* **About this exercise**: Find the word "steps" in the listing. Copy out each line where it occurs.

* **Supplied data**:
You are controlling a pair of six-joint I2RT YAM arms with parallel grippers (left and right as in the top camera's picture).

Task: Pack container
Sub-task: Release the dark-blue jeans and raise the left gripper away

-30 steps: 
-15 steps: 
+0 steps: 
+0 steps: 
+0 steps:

* **Reply**:
-30 steps: 
-15 steps: 
+0 steps: 
+0 steps: 
+0 steps:

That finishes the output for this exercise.